Unlike existing libraries, ETIA does not simply offer isolated algorithms—it provides a fully automated pipeline that optimizes and customizes each step of the causal discovery process, ensuring the results are robust, interpretable, and reliable for both researchers and industrial practitioners.

Why ETIA is Unique

ETIA goes beyond other causal discovery libraries by offering:

  • End-to-End Automation: ETIA fully automates the discovery process, combining various algorithms and approaches to find the best configuration for a given dataset. This level of automation is rare in other libraries, which often leave algorithm selection and tuning to the user.
  • Out-of-Sample Causal Tuning: A method developed specifically for ETIA, Out-of-Sample Causal Tuning ensures the best causal graph is selected without the need for manually tuned parameters. This is essential when working in unsupervised environments where traditional estimation methods, like K-fold cross-validation, fail.
  • Confidence Estimation and Visualization: ETIA not only discovers causal graphs but also evaluates the confidence of each relationship within the graph. Bootstrapped confidence metrics and visualization tools help users understand which findings are most reliable.
  • Dimensionality Reduction with Causal Insight: The AFS module uses sophisticated techniques to reduce the dimensionality of datasets without sacrificing causal accuracy, a critical need when dealing with high-dimensional, real-world data.
  • Handling Latent Variables: Unlike many causal discovery tools, ETIA can identify causal relationships even in datasets with hidden confounders through algorithms like FCI and GFCI.

Core Features

1. Automated Feature Selection (AFS)

AFS goes beyond standard feature selection by targeting the Markov Boundary of the outcome of interest. This approach ensures that you work only with the most causally relevant variables, preventing the noise and redundancy that plague other methods.

Algorithm Description Data Type
FBED Forward-Backward selection with Early Dropping Mixed
SES Statistical Equivalence Selection Mixed
Why It Matters: In high-dimensional datasets, choosing the right features is critical. AFS uses state-of-the-art techniques to find causally relevant features, ensuring that the subsequent causal analysis is accurate and manageable, even in datasets with hundreds of variables.

2. Causal Learning (CL)

The CL module identifies causal relationships using a variety of algorithms that are automatically optimized to your data. ETIA's causal tuning mechanism guarantees the selection of the best possible causal structure without the need for user intervention.

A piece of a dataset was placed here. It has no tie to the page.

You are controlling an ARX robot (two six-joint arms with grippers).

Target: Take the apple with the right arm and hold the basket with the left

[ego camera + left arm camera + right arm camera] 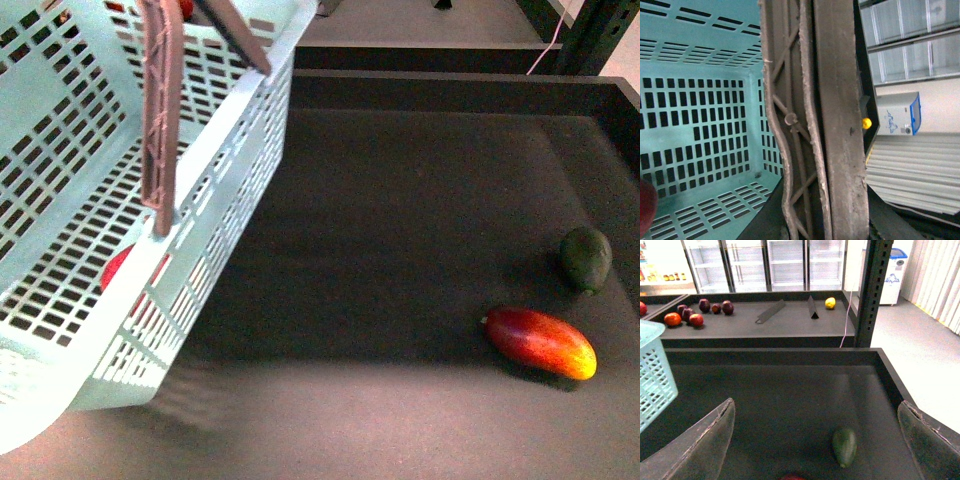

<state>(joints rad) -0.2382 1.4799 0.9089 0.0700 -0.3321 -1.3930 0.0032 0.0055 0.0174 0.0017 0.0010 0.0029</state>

Algorithm Latent Variables Supported Tests/Scores Used Data Type
PC Algorithm FisherZ, CG LRT, DG LRT, Chi-square, G-square Continuous, Mixed, Categorical
CPC FisherZ, CG LRT, DG LRT, Chi-square, G-square Continuous, Mixed, Categorical
FGES SEM BIC Score, BDeu, Discrete BIC, CG BIC, DG BIC Continuous, Mixed, Categorical
FCI FisherZ, CG LRT, DG LRT, Chi-square, G-square Continuous, Mixed, Categorical
FCI-Max FisherZ, CG LRT, DG LRT, Chi-square, G-square Continuous, Mixed, Categorical
RFCI FisherZ, CG LRT, DG LRT, Chi-square, G-square Continuous, Mixed, Categorical
GFCI FisherZ, CG LRT, DG LRT, Chi-square, G-square Continuous, Mixed, Categorical
CFCI FisherZ, CG LRT, DG LRT, Chi-square, G-square Continuous, Mixed, Categorical
sVAR-FCI FisherZ, CG LRT, DG LRT, Chi-square, G-square Continuous, Mixed, Categorical (Time Series)
svargFCI FisherZ, CG LRT, DG LRT, Chi-square, G-square, SEM BIC Score, BDeu, Discrete BIC, CG BIC, DG BIC Continuous, Mixed, Categorical (Time Series)
PCMCI ParCor, RobustParCor, GPDC, CMIknn, ParCorrWLS, Gsquared, CMIsymb, RegressionCI Continuous, Mixed, Categorical (Time Series)
PCMCI+ ParCor, RobustParCor, GPDC, CMIknn, ParCorrWLS, Gsquared, CMIsymb, RegressionCI Continuous, Mixed, Categorical (Time Series)
LPCMCI ParCor, RobustParCor, GPDC, CMIknn, ParCorrWLS, Gsquared, CMIsymb, RegressionCI Continuous, Mixed, Categorical (Time Series)
SAM Learning Rate (lr), Decay Learning Rate (dlr), Regularization (lambda1, lambda2), Hidden Neurons (nh, dnh), Training Epochs (train_epochs), Testing Epochs (test_epochs), Batch Size (batch_size), Loss Type (losstype) Continuous, Mixed
NOTEARS Max Iterations (max_iter), Tolerance (h_tol), Threshold (threshold) Continuous, Mixed, Categorical

Key Details:

  • Latent Variables Supported:

    • : Supports latent (unobserved) variables.
    • : Does not support latent variables (causal sufficiency assumed).
  • Tests/Scores Used:

    • Conditional Independence Tests (ci_test): Methods like FisherZ, CG LRT, DG LRT, Chi-square, G-square.
    • Scores (score): Metrics like SEM BIC Score, BDeu, Discrete BIC, CG BIC, DG BIC.
    • Additional Parameters: Algorithms like SAM and NOTEARS have specific parameters relevant to their optimization and learning processes.
  • Data Type:

    • Continuous: Numeric data without discrete categories.
    • Mixed: Combination of continuous and categorical data.
    • Categorical: Data with discrete categories.
    • Time Series: Data that includes temporal dependencies.

Notes:

  • Assumptions:
    • Causal Sufficiency: If set to False, the algorithm accounts for potential latent variables.
    • Assume Faithfulness: Indicates whether the algorithm assumes the faithfulness condition holds, impacting its ability to recover the true causal graph.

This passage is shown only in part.